Lalu satu-satunya pendengar di situ berdiri. "Saya teh manis satu sama pisang goreng dua." Katanya kepada ibu pemilik warung sambil mengeluarkan beberapa lembar  uang ribuan.

"Saya kopi satu, sama rokok separoh," kata si pembicara yang tiba-tiba kehilangan semangatnya. "Besok ya, Mak... Sewa lagi sepi, nih..." lanjut si pembicara dengan suara lemas.

Warung ditutup, dan rapat umum pun berakhir

Kamis, 06 Januari 2011

Januari

Hujan. Januari memang selalu datang membawa hujan. Rinainya melantunkan harmoni saat menyentuh dedaunan, tanah, dan atap rumah.

Duduk di beranda rumah, seorang lelaki tua menikmati kopi dan rokok kreteknya. Kabut kecil dari mulut dan kedua lubang hidungnya seperti membentuk lambaian tangan dari orang-orang yang dicintainya

"Pak, berhenti merokok, dong... Itu kan nggak bagus bagi kesehatan Bapak..." Begitu kata putrinya kemarin.

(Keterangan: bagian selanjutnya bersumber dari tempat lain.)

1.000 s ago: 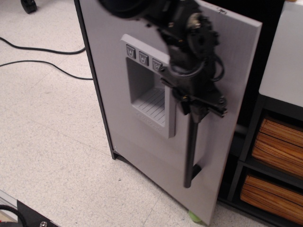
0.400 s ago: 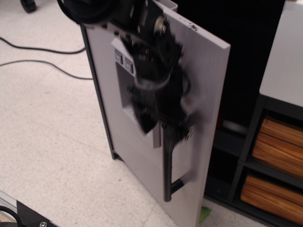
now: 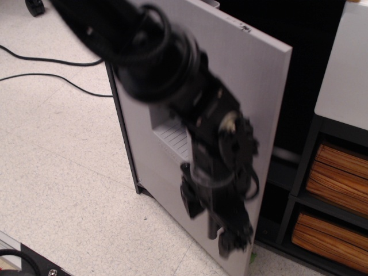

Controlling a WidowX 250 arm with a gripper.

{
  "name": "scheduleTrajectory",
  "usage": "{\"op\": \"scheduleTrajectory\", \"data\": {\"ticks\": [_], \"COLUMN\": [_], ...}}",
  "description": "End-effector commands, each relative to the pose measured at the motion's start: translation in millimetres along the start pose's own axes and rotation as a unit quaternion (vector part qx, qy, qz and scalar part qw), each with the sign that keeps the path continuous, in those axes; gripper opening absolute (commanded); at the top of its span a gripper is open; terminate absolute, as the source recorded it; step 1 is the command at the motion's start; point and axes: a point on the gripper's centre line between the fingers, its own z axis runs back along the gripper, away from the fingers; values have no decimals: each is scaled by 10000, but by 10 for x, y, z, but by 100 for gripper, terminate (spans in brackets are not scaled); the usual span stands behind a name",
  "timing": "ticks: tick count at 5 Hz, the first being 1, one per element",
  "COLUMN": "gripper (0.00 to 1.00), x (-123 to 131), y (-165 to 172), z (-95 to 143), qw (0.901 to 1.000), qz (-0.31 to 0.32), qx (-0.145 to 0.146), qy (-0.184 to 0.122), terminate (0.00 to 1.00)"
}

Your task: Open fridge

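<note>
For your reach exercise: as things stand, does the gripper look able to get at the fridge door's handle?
Probably yes. The gripper hangs low against the fridge door, with nothing between them, but the blurred arm hides the handle, so contact can't be confirmed.

**Grey door, black arm, speckled floor**

The fridge's flat pale-grey door [image 3: 253,86] has a faint fine horizontal grain, and its recessed dispenser panel [image 3: 169,133] is the same grey with a ribbed, lined tray. The frame edge is black and the interior behind it is dark, nearly black. The glossy black robot arm [image 3: 172,75] shows one small cream-coloured round spot near the wrist; its black tool [image 3: 233,244] is blurred. The off-white floor [image 3: 57,172] is speckled with tiny dark flecks and crossed by thin black cables [image 3: 52,76]. The black shelf unit with a white top [image 3: 345,75] holds brown woven drawers [image 3: 336,172], striped in orange-brown bands. A small green patch shows at the door's bottom corner.
</note>
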Motion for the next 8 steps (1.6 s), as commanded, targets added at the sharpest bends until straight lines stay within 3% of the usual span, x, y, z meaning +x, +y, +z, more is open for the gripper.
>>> {"op": "scheduleTrajectory", "data": {"ticks": [1, 3, 4, 5, 6, 8], "gripper": [100, 100, 100, 100, 100, 100], "x": [257, 1040, 1351, 1610, 1763, 1723], "y": [-489, -778, -785, -631, -364, 54], "z": [-28, -314, -331, -203, -77, 140], "qw": [9984, 9984, 9977, 9954, 9926, 9870], "qz": [-342, -103, 68, 364, 824, 1317], "qx": [-100, -247, -219, -146, -59, 223], "qy": [-446, -493, -643, -875, -885, -889], "terminate": [0, 0, 0, 0, 0, 0]}}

"Iya, Nak, besok Bapak berhenti merokok. Ah, kau semakin mirip saja dengan ibumu..." Jawabnya lembut.

Sambil menikmati hangatnya kopi, ia meresapi sisa-sisa kehangatan yang tertinggal saat merayakan tahun baru bersama anak-anak dan cucu-cucunya kemarin.

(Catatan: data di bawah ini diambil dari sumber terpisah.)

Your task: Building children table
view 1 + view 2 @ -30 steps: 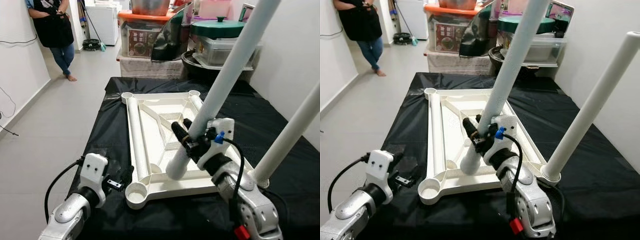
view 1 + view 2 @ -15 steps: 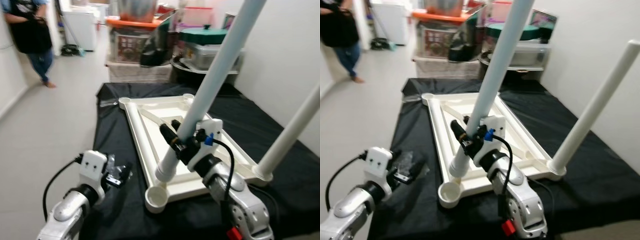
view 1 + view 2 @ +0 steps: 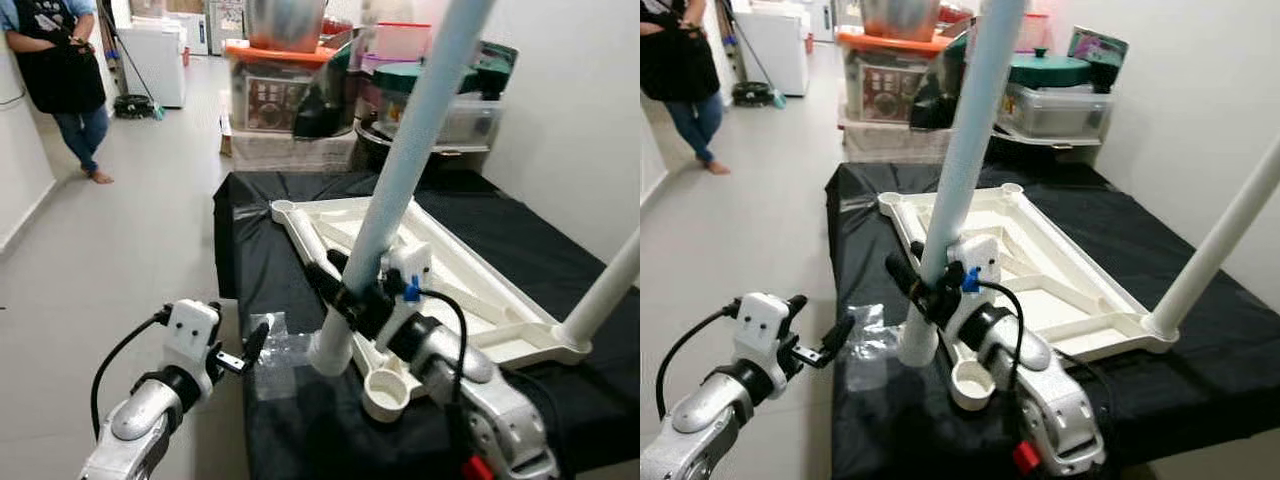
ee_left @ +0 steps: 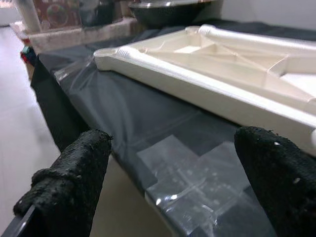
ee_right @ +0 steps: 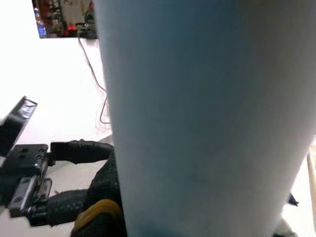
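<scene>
Holding a long white tubular leg (image 3: 400,190) clamped, the right pincer (image 3: 345,290) nears the white plastic tabletop's (image 3: 470,280) empty near socket (image 3: 387,392); one leg (image 3: 610,290) stands fitted; left pincer (image 3: 245,350) gapes empty.

Bright, even indoor light; soft glare on the plastic sheet (image 4: 197,182), and the wrist close-ups are blurred.

Head stereo looks down; wrist views close.
</scene>
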`<state>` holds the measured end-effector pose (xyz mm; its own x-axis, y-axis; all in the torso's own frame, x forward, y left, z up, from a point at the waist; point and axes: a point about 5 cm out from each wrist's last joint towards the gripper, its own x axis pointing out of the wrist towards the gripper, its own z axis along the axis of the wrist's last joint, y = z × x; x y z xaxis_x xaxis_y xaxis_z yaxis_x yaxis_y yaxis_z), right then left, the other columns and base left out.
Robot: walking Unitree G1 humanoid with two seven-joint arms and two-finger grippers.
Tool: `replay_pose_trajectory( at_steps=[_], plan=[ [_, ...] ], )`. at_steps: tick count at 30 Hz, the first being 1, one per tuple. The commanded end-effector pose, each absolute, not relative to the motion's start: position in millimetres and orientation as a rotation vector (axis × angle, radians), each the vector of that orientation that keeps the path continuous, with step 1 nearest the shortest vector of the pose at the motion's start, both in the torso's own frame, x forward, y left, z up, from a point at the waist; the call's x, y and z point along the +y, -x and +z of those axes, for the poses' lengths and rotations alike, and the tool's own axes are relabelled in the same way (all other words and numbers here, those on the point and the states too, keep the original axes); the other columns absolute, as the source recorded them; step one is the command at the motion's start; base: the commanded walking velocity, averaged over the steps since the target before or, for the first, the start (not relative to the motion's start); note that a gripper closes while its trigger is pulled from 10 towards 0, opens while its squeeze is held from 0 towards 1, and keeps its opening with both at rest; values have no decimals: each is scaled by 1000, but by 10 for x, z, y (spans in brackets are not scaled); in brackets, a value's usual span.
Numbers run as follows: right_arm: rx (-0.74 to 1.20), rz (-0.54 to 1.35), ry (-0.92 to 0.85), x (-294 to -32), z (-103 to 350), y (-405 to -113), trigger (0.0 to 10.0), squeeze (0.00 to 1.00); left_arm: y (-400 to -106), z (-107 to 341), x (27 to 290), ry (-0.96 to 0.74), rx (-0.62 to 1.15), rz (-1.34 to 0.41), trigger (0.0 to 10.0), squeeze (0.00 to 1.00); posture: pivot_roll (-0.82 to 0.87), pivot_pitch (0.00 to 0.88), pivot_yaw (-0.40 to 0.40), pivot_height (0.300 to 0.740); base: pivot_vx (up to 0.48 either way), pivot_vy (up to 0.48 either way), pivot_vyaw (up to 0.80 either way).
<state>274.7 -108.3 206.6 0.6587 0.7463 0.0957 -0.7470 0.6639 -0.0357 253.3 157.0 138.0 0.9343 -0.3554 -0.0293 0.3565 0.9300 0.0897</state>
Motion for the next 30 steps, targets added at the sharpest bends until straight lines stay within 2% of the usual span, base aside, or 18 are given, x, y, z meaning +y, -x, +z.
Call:
replay_pose_trajectory(
  at_steps=[1, 5, 9, 14, 16, 30],
  plan=[
    [-121, 873, -18, -1119, 2105, -2767, 10000, 0, -2550, 1367, 1535, -105, 14, -373, 10000, 0, 92, 0, -66, 740, 0, 0, 0],
    [-108, 901, 44, -1327, 2190, -2894, 10000, 0, -2562, 1328, 1580, -147, 27, -342, 10000, 0, 97, 0, -74, 740, 0, 0, 0],
    [-109, 904, 57, -1391, 2229, -2934, 10000, 0, -2548, 1299, 1564, -160, 35, -355, 10000, 0, 95, 0, -79, 740, 0, 0, 0],
    [-116, 910, 13, -1341, 2224, -2925, 10000, 0, -2551, 1288, 1521, -165, 28, -352, 10000, 0, 96, 0, -75, 740, 0, -471, 0],
    [-110, 919, -9, -1287, 2175, -2892, 10000, 0, -2564, 1315, 1509, -115, 14, -350, 10000, 0, 95, 0, -74, 740, 0, -472, 0],
    [-50, 1009, -44, -1193, 2047, -2816, 10000, 0, -2599, 1267, 1495, -163, 28, -360, 10000, 0, 89, 0, -65, 740, 0, 0, 0]
  ],
)
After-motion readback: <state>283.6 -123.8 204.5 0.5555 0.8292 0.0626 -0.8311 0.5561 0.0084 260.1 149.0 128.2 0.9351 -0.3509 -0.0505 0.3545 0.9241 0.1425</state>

Memeluk cucu baginya seperti mengembalikan masa mudanya. Masa-masa dimana ia bersama dengan istrinya tercinta, memanjakan anak-anaknya yang sekarang telah menjadi orang tua dari malaikat-malaikat mungil itu. Ia seperti mendapatkan kembali keceriaan anak-anaknya dulu di rumah masa kecil mereka. Sungguh dia tidak ingin kehilangan saat-saat itu.

Dan sebagaimana kehidupan telah mengajarinya, di mana ada pertemuan selalu akan ada perpisahan, siang tadi, anak-anak dan cucu-cucu harus kembali pulang ke kota. Mereka memilik dunianya sendiri. Dan kota mempunyai kesibukannya sendiri. Ia mengantar mereka yang dicintainya sampai ke persimpangan jalan besar. Satu persatu mendapatkan pelukan yang hangat dan kuat darinya.

"Dadaaa, Opunggg...!!!" Teriak cucu-cucunya sambil melambaikan tangan. Dibalasnya lambaian tangan para malaikat kecilnya dengan sepenuh senyuman.


Kopi hangat sudah habis, begitu juga rokok kreteknya. Malam datang membawa sepi, ia masuk ke dalam rumah, memandang photo istrinya, lalu bernyanyi :

Na sonang do hita nadua
Saleleng ahu rap dohot ho
Nang ro di na sari matua
Sai tong ingotonhu do ho

Mungkin Januari memang sengaja datang membawa hujan untuk menemaninya bernyanyi.

Hupeop sude denggan ni basam
Huboto tu ahu do roham
Nang ro di na sari matua
Sai tong ingotonhu do ho






***Catatan : Terjemahan lagu Na sonang do hita nadua :

Bahagianya kita berdua
Selama aku ada bersama dirimu
Hingga tiba pada masa tua

Yang kuingat hanyalah dirimu

Kurasakan semua keindahan cintamu
Ku tahu hatimu hanya untukku

Hingga tiba pada masa tua 
Yang kuingat hanyalah dirimu




Minggu, 02 Januari 2011

Pada Langit Januari

Baru saja selesai ribuan kembang api berpesta di langit malam,
Sebuah pesan di ponselku berkata : "Happy new year! Miss you so much."

Dan sepi langit malam yang telah ditinggal pergi oleh eloknya keramaian kembang api, perlahan mulai membentuk garis-garis wajahmu.

Seketika jantung ini berdetak tak menentu.
Ah, please... Jangan bawa aku kembali pada kesedihan masa lalu.

Serupa pedihkukah rindu yang kau rasakan?
Bertanya jantungku pada wajahmu di langit malam itu

Perlahan garis-garis yang membentuk wajahmu memudar
Lalu langit Januari menurunkan embun serupa air mata yang mengalir membasahi pipi dedaunan.